Exercise directions: Find every line with the string "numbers" in the material below and copy it.
** Provided data follows **
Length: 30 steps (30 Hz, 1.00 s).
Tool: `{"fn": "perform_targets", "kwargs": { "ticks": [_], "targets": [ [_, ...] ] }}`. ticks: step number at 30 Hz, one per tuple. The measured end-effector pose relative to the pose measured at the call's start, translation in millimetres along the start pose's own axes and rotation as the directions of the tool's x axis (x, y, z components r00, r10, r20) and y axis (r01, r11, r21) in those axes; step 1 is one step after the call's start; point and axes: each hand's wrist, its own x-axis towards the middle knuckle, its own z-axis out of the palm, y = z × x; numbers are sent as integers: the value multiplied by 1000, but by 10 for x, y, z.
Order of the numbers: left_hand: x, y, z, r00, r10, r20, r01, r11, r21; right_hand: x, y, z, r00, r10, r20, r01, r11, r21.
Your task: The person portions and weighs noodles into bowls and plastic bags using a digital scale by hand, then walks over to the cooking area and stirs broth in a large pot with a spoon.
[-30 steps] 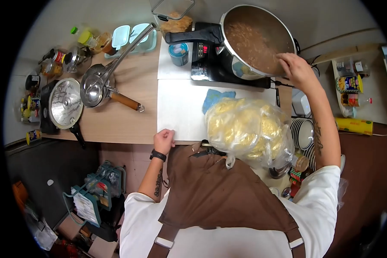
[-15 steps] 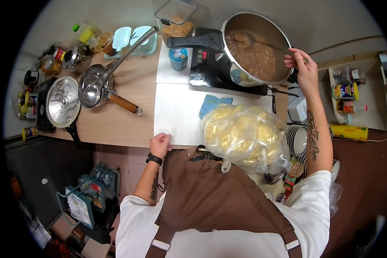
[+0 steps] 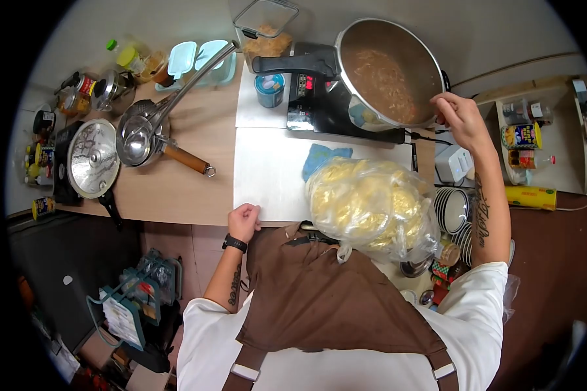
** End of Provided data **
Task result:
Tool: `{"fn": "perform_targets", "kwargs": { "ticks": [_], "targets": [ [_, ...] ] }}`. ticks: step number at 30 Hz, one per tuple. The measured end-effector pose relative to the pose measured at the call's start, translation in millimetres along the start pose's own axes and rotation as the directions of the tool's x axis (x, y, z components r00, r10, r20) and y axis (r01, r11, r21) in those axes; step 1 is one step after the call's start; point and axes: each hand's wrist, its own x-axis towards the middle knuckle, its own z-axis out of the palm, y = z × x; numbers are sent as integers: the value multiplied by 1000, but by 10 for x, y, z.
Order of the numbers: left_hand: x, y, z, r00, r10, r20, r01, r11, r21; right_hand: x, y, z, r00, r10, r20, r01, r11, r21.

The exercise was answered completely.